Ancak, elbette bu, her gün çok fazla kalori sağladığı ve fazla tüketilmesi kolay olduğu için her gün bol miktarda çikolata tüketmeniz gerektiği anlamına gelmez. Belirtilen kısım yemekten sonra belki bir veya iki kare olabilir ve gerçekten tadına bakmaya çalışın.
Piyasadaki çikolatanın büyük bir bölümünün çok düşük kalitede olduğunu unutmayın. % 70 veya daha fazla kakao içeriği olan kaliteli bir çikolata, organik veya koyu çikolata seçmelisiniz.
Koyu çikolatalar genellikle az miktarda şeker içerir, ancak miktarlar genellikle küçüktür ve saflığı arttıkça yüzde azalır.

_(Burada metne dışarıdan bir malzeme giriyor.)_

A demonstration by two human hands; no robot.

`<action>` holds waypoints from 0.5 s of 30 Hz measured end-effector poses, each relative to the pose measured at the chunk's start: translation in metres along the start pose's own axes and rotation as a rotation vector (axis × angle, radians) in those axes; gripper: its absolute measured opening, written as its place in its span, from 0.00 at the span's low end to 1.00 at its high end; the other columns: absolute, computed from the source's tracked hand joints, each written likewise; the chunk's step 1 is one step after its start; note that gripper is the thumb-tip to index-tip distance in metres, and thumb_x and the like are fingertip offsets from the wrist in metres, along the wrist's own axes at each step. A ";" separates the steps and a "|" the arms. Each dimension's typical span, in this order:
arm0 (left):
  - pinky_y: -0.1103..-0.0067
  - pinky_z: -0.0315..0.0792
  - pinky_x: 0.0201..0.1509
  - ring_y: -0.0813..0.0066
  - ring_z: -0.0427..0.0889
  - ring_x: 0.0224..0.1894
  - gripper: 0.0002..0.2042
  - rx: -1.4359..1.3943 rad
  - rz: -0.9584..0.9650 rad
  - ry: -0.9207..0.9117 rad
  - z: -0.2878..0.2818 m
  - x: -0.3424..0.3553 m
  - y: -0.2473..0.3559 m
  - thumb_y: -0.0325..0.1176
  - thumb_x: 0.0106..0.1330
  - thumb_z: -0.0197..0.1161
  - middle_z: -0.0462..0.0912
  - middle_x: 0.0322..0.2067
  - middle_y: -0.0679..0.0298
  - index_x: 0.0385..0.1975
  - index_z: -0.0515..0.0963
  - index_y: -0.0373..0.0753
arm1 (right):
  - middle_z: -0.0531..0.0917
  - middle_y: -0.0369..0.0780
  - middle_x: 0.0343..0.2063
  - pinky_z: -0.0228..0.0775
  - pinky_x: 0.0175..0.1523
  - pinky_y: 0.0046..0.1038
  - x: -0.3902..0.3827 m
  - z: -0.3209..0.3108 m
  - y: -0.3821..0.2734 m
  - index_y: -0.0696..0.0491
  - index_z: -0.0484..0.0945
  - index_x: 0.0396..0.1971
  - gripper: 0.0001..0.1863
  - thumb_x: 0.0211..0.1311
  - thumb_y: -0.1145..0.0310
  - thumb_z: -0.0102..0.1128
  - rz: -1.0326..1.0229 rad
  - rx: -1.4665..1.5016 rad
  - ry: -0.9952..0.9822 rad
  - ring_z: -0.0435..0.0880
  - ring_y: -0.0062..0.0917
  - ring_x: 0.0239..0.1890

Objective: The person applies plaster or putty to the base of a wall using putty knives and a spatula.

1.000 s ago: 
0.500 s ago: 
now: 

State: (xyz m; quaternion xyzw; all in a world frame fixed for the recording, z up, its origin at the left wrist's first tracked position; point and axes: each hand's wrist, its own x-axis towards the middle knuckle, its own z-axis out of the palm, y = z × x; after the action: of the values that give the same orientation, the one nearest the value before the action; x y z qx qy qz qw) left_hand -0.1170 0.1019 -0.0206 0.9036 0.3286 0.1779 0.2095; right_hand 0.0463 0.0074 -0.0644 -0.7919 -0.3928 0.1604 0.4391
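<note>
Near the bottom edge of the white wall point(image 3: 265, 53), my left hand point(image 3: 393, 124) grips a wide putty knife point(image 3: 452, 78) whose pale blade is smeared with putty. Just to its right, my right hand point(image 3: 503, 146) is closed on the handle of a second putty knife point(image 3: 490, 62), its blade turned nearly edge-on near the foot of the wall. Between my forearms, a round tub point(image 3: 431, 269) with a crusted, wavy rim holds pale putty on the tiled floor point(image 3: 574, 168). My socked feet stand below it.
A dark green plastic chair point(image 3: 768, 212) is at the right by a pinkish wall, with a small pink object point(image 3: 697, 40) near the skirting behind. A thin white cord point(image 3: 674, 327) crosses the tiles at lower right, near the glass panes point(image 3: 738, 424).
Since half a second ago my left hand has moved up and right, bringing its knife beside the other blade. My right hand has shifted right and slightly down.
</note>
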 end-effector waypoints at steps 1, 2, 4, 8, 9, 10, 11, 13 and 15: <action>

Besin etiketini okumak ve hidrojene yağ içerenlerden kaçınmak önemlidir. Bu şeker, renklendirici ve tatlandırıcı ile karıştırılmış işlenmiş yağdan başka bir şey değildir.
Gerçek çikolata kakao yağı içerir. İçindekiler listesinde ilk madde olarak görünmelidir. Bu, daha fazla miktarda bulunan bileşen olduğu anlamına gelir.
referanslar
- Oksidatif Tıp ve Hücresel Uzun Ömür 2012; 2012: 906252.

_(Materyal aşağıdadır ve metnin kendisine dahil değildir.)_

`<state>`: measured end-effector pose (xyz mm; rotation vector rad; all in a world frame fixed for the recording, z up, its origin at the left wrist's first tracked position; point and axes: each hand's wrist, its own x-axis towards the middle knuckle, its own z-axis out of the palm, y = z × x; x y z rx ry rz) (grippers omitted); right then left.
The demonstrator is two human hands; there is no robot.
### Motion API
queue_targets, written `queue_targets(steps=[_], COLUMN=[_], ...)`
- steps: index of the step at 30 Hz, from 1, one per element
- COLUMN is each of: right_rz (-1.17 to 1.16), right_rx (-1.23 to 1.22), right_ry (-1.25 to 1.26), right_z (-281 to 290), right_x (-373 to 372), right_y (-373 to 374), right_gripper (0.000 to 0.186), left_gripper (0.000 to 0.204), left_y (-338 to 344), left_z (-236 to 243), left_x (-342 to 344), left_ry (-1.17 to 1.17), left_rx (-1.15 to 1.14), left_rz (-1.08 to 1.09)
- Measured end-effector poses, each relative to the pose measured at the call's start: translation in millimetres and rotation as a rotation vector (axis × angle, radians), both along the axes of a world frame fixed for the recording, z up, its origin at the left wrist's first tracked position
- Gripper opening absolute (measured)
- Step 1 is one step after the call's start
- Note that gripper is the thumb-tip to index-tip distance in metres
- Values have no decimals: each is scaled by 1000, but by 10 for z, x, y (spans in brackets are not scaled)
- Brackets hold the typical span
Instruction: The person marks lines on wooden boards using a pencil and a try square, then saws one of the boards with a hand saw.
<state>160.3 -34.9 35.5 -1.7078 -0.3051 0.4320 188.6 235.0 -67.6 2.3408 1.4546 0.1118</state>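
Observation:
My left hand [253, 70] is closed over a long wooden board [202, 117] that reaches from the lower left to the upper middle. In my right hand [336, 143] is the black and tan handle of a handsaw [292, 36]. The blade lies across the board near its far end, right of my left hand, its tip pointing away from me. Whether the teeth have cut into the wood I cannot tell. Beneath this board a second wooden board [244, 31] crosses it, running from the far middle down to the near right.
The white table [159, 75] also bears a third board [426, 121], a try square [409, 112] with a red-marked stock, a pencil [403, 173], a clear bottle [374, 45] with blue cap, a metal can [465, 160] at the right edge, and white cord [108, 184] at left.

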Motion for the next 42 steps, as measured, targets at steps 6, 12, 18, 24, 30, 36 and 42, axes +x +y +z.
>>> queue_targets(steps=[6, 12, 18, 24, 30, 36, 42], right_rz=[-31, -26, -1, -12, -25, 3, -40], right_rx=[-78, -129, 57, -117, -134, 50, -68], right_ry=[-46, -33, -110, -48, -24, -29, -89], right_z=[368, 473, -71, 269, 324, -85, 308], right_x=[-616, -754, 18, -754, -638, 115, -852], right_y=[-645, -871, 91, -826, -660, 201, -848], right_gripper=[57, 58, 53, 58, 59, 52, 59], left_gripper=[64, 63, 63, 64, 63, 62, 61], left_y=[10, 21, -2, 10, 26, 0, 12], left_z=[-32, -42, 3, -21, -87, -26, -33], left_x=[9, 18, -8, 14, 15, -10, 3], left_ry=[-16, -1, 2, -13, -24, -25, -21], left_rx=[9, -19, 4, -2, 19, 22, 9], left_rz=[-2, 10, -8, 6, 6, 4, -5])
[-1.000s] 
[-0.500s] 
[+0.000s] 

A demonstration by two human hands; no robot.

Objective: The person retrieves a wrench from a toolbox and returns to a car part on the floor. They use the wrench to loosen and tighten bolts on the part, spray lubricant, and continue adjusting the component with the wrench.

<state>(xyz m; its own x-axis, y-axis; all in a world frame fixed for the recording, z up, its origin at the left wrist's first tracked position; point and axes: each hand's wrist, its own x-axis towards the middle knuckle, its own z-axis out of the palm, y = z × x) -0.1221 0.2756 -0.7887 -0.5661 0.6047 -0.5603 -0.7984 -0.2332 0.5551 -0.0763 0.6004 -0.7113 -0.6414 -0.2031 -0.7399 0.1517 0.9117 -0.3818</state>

- Hollanda Tıp Dergisi Mart 2013: 71 (2); 63-68 (PDF).
- Science Daily 12 Mart 2007.
- Sirkülasyon 2009 Mar 17; 119 (10): 1433-41.
- BMJ 2011 Ağustos 26; 343: d4488.
- Am J ClinNutr Mart 2012.
- Beslenme Dergisi 2008 Eylül; 138 (9): 1671-6.
- Oksidatif Tıp ve Hücresel Ömür 2012 Makale numarası 906252.
- Greenmedinfo.com, Çikolata.
- Am J Clin Nutr. 2009 Kasım; 90 (5): 1144-50.
- BMC Tamamlayıcısı Alternation 2010, 10: 61.
- Hint J Pharmacol. 2010 Ara; 42 (6): 334-7.
- J Coll Nutr. 2004 Jun; 23 (3): 197-204.
- Med Hipotezleri. 2006; 67 (4): 682-97;.
- Amerikan Klinik Beslenme Dergisi, Mart 2005: 81 (3); 541-542.
- Fitoterapi. 2009; 80 (5): 255-262.
- Vasküler Farmakoloji 2015 Ağustos; 71: 11-5.
- BMJ 2012; 344: e3657.
- Med Hipotezleri. 2010 Ocak 16. Epub 2010 Ocak 16.
- Am J Clin Nutr. 2012 Eylül; 96 (3): 584-90.
- Beslenme Dergisi 2006 Jun; 136 (6): 1565-9.
- Am J Clin Nutr. 2011 Ocak; 93 (1): 62-72.
- NBC News 8 Ağustos 2011.
- Uzman Opin Acil İlaçlar. 2007 Mayıs; 12 (2): 195-8.
- Exp Biol Med (Maywood). 2004 Ocak; 229 (1): 33-9.
- J Periodontol. 2009 Kasım; 80 (11): 1799-808.
- J Physiol. 2011 15 Eylül; 589 (Pt 18): 4615-31.
- Nutr Res., 2008 Jun; 28 (6): 377-82.
- Epidemiyoloji. 2008 Mayıs; 19 (3): 459-64.
- Lancet. 1993 23 Ekim, 342 (8878): 1007-11.